Scenes of an anarchic group of youth who drink, hook up, and fight in the park contrast with interior scenes of the nuclear, sitcom family taken to an extreme neurotic pitch. Our guide through the city is Kid (Sarita Choudhury), a shell-shocked, amnesiac poet who reacts with the same unflappable (and somehow charming) detachment to aggression, job offers, lies, affection, threats, and praise.

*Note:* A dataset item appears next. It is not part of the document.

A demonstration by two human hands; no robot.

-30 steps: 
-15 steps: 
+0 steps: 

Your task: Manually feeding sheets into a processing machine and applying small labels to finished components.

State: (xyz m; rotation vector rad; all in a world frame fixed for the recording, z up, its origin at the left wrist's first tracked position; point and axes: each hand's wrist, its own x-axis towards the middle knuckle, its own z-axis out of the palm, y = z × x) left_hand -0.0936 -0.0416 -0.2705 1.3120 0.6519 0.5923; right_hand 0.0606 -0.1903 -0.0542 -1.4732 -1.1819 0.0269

With the excellent ensemble cast largely made up of young, beautiful creatures, the atmosphere is not the expected "might is right" post-apocalypse scenario of the popular imagination. The actors instead infuse an orphaned air into their engagement with each other. Yes, aggression threatens at every moment—they tear their clothes off, jump on each other, admire each other, rattle off verbal paradoxes—rape and assault loom, yet this is not from an innate evil it seems, but rather from a blank ignorance of basic human values. The brief calls for ethical reflection are spoken as if in a foreign language, by characters constantly surrounded by the sound of gunshots of suicide or assassination. There is a palpable lack of history and a sense that the true decay lies with the previous, generally absent generation.

Without the novel's luxuries of meandering, digressing, circling, the play must choose a trajectory. The attempt to peak the action with the deaths of two characters is a surprising choice and the pacing stumbles with this emotional turn, particularly given Scheib's description of the city as "caught forever in a terrible loop." It is hard to take seriously a mother's mourning in this world, the young crew's concern at the death of "the activist" when so much violence, blood, and noise have been dispensed with such flippancy.

In the end, however, Scheib does not take any easy way out. The initial frenzied encounters seemed destined to play out again; even our trust in Kid is undermined—has she been playing us along with everyone else? What role does language (whether poetry or "the news") play in abetting, resisting, or transforming? These are a couple of the many questions that remain at the play's close about characters, choices, plot points—questions that uncover the richness of the work and open up a discussion full of alternative takes.